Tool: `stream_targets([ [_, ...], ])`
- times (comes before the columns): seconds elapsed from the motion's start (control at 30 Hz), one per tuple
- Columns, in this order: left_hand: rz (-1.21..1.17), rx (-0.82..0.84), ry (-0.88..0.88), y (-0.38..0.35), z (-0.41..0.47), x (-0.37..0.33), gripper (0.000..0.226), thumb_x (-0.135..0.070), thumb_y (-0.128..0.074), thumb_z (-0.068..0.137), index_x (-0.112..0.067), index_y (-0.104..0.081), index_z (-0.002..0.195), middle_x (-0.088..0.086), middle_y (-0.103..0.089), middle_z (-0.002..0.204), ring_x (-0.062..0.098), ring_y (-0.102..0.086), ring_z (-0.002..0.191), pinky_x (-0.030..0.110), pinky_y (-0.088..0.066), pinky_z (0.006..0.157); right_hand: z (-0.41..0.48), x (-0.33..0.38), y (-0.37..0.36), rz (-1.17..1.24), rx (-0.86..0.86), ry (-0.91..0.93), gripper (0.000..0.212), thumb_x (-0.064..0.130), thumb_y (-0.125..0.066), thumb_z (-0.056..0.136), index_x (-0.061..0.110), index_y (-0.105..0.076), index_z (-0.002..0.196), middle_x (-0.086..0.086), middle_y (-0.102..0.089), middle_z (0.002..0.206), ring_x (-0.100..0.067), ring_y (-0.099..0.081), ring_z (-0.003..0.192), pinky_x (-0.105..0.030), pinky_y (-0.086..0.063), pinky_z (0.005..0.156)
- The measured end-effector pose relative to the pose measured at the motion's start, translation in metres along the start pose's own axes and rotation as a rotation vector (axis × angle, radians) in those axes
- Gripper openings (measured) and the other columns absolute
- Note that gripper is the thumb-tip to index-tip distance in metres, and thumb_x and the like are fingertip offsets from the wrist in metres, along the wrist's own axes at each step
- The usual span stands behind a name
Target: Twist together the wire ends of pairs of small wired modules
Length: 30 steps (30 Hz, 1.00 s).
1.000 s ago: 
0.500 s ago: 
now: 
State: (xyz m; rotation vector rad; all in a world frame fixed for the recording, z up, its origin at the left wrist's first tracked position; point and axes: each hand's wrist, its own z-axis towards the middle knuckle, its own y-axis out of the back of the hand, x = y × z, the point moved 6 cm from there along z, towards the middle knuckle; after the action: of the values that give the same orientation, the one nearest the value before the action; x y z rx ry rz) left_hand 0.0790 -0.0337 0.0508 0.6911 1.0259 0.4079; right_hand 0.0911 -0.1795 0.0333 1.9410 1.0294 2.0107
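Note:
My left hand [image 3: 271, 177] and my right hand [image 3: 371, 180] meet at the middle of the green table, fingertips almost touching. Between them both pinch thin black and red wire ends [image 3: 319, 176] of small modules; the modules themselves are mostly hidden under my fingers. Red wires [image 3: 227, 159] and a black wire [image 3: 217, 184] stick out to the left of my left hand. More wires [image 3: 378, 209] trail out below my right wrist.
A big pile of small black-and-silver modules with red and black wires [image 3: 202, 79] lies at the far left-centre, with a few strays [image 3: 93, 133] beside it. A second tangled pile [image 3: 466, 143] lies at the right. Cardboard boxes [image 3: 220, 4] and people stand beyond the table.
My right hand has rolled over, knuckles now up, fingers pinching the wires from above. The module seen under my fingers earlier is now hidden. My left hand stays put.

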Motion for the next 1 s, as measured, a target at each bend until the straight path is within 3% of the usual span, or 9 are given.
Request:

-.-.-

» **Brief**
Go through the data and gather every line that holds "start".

» **Answer to this exercise**
- times (comes before the columns): seconds elapsed from the motion's start (control at 30 Hz), one per tuple
- The measured end-effector pose relative to the pose measured at the motion's start, translation in metres along the start pose's own axes and rotation as a rotation vector (axis × angle, radians) in those axes

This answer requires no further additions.